An article in the Atlantic referred to a poll of economists that found no support for the United States to readopt the gold standard: It prevents the central bank from fighting recessions by outsourcing monetary policy decisions to how much gold we have -which, in turn, depends on our trade balance and on how much of the shiny rock we can dig up. When we peg the dollar to gold we have to raise interest rates when gold is scarce, regardless of the state of the economy. Why does the writer state that a gold standard would prevent "the central bank from fighting recessions"?
Briefly describe the four determinants of exchange rates in the long run.
According to the theory of purchasing power parity, if the inflation rate in Australia is higher than the inflation rate in New Zealand, what should happen to the exchange rate between the Australian dollar and the New Zealand dollar? Briefly explain.

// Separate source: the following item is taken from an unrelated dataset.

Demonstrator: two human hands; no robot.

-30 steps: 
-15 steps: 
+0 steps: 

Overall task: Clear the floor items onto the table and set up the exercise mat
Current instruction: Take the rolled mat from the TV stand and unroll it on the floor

An article in the Wall Street journal stated, "The years long battle that smaller European central banks (such as the central bank of Switzerland) have waged against their own strong currencies may have turned a corner, thanks to the strengthening euro." The article further noted that the "Swiss National Bank's foreign-exchange reserves accumulated on a massive scale since 2012 - dipped slightly last month." a. Why would the Swiss National Bank (the central bank of Switzerland) wage a battle against its own strong currency? b. Is there a connection between the Swiss National Bank waging a battle against its strong currency and the Swiss National Bank accumulating massive amounts of foreign exchange reserves? Briefly explain.